Interview: The Soap Company
Published on May 28th, 2012 | Jonny Abrams
Rocksucker was utterly charmed by The Soap Company’s second LP Big Bang, describing its luscious electronic textures as “psychedelic music for the gut and hips as much as for the brain and soul…a resounding triumph” in this four-and-a-half-quail review, so we caught up with the group’s head honcho Tony SoapCo – who incidentally doubles up as one of our most trusted exponents of fresh music recommendations – for a ruddy good natter about the whole operation…
Who are the various guest contributors across Big Bang and how do you know them?
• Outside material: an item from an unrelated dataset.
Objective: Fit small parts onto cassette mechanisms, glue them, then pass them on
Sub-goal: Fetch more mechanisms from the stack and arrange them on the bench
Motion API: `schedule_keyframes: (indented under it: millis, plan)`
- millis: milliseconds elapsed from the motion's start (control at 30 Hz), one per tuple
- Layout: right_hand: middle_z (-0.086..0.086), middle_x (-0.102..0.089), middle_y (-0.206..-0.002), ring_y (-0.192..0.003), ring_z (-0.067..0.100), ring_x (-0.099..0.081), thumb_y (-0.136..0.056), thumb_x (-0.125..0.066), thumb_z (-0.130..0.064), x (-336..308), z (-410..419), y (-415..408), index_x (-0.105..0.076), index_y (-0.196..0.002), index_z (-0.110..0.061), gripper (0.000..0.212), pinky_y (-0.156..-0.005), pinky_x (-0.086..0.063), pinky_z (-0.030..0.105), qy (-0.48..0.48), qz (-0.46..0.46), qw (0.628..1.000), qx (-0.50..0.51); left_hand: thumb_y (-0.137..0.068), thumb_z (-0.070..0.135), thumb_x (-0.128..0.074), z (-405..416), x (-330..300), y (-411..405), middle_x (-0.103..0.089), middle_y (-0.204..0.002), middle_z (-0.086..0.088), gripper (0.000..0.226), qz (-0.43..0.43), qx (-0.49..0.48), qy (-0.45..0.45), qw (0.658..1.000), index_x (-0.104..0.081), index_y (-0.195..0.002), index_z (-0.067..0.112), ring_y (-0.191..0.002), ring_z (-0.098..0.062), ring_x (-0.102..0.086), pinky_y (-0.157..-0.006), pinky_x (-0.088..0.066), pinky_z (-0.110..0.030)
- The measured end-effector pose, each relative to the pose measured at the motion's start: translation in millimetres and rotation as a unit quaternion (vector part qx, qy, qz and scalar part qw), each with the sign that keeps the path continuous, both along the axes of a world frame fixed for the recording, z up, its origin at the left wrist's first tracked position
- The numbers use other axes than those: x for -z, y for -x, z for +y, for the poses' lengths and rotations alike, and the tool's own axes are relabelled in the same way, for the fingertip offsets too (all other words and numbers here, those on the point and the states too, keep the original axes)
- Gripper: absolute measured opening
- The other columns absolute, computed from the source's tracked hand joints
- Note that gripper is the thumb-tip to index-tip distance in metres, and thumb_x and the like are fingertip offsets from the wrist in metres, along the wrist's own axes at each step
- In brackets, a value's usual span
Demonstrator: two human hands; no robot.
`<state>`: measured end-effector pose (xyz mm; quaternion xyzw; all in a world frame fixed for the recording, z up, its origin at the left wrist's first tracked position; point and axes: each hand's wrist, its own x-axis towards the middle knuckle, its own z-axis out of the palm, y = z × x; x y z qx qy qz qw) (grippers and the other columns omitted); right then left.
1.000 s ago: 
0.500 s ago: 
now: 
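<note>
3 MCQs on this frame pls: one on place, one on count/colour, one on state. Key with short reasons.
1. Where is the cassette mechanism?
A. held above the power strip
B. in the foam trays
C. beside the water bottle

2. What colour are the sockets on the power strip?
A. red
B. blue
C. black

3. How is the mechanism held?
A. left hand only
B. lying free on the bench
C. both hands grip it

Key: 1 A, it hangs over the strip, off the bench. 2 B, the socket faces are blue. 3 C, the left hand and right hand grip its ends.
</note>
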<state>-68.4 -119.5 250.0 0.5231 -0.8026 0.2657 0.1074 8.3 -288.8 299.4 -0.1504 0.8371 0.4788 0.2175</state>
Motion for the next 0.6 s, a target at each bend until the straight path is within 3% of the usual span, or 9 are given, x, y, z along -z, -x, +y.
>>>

Well, the core Soap Company line-up really only numbers three people at a push: myself, Lorraine Jones and Fujie Yoshimoto, and none of us are trained to any great standard so we do need quite a bit of outside help to get our ideas realised. So it’s roughly a combination of great musicians we’ve been lucky enough to know well enough to ask for a helping hand, and friends who we know can come up with the goods we need after being plied with a few drinks. (Laughs)
Nikki Van Deventer who fronts “King Kong & Godzilla”, for example, is someone I worked with in an office who I know has a really distinctive and interesting speaking voice – my oblique way of thinking here was that she’d sound great if she could also actually sing. It took a while to convince her, and about half a bottle of vodka on the night to get it down, but we love how it turned out, no highly trained diva could have done any better.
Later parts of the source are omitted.